# YOUR ASSIGNMENT
Everything from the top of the data below through the line with "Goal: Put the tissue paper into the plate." should be duplicated exactly, and nothing past it.

# TASK MATERIAL
--- START ---
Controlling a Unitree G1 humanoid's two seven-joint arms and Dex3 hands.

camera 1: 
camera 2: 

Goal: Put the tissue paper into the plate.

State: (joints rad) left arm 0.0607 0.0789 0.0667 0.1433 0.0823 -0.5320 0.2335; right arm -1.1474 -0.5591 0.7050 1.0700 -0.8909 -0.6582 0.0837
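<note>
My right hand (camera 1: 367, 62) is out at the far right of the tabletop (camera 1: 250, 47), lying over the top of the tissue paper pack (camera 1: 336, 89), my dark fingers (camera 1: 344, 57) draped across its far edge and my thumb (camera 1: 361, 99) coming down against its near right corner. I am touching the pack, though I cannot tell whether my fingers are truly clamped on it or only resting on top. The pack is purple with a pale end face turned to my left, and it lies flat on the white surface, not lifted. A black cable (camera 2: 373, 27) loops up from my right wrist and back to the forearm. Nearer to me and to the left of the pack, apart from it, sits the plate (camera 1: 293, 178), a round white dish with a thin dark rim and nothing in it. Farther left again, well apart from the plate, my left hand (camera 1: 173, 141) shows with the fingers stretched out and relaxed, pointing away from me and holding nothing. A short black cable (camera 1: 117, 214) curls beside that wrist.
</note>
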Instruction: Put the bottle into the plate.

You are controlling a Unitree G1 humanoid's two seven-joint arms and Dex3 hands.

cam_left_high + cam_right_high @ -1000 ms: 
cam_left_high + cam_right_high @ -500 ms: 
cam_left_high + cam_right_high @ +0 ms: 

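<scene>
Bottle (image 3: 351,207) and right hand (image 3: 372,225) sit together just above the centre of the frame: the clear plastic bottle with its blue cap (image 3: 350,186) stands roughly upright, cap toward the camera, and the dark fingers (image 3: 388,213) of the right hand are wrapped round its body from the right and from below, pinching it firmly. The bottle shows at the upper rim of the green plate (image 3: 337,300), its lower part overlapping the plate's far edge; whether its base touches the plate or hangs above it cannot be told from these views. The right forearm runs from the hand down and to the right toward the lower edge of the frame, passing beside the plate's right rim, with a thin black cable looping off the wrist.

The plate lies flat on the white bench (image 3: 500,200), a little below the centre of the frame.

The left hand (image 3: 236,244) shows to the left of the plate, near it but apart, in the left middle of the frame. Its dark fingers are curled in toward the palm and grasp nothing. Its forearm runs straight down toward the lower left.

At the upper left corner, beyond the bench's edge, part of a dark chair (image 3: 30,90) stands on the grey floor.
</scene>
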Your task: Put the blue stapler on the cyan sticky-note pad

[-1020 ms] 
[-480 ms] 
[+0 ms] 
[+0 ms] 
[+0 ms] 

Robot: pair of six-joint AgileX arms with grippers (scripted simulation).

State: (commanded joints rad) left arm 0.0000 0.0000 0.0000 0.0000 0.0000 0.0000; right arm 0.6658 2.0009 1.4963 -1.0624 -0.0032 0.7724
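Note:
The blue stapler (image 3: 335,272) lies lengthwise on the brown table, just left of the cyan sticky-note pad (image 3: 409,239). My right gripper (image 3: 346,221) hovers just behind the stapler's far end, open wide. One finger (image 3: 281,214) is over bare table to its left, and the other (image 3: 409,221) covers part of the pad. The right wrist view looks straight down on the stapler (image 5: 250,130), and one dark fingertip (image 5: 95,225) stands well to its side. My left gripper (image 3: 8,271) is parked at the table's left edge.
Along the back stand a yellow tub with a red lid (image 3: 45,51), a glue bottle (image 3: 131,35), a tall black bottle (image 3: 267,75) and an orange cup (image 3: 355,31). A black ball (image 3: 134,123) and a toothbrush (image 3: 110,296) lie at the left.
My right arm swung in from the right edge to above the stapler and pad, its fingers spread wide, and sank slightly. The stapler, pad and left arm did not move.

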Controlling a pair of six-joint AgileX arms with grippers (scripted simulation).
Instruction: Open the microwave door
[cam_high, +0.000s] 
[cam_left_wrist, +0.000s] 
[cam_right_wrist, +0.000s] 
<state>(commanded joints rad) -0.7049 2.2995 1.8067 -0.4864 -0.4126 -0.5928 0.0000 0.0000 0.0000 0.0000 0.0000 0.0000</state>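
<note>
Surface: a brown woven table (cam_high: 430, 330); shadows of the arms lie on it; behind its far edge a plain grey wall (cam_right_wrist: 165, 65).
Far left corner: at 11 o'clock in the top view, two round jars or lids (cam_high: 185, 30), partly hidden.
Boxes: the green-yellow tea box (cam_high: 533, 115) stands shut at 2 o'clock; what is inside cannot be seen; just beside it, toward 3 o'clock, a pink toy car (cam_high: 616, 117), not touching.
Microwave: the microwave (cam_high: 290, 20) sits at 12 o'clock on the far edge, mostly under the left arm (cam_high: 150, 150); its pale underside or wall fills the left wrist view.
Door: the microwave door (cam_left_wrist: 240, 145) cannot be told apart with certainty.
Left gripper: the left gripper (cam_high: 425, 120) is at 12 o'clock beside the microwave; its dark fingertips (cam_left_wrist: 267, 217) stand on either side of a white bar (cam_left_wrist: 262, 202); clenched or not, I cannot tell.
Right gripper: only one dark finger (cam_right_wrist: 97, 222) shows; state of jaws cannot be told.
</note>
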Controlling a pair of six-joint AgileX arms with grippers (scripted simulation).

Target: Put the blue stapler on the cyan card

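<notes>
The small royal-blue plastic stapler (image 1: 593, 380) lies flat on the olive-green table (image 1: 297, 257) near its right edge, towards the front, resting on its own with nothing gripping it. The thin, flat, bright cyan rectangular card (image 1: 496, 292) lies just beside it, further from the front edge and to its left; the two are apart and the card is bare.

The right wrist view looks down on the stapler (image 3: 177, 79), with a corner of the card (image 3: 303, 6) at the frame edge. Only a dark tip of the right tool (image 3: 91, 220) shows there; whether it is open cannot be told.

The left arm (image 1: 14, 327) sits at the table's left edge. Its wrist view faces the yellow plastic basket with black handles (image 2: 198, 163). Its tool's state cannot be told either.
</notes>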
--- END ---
# TASK RESPONSE
Controlling a Unitree G1 humanoid's two seven-joint arms and Dex3 hands.

camera 1: 
camera 2: 

Goal: Put the tissue paper into the plate.

With that, the exercise is finished.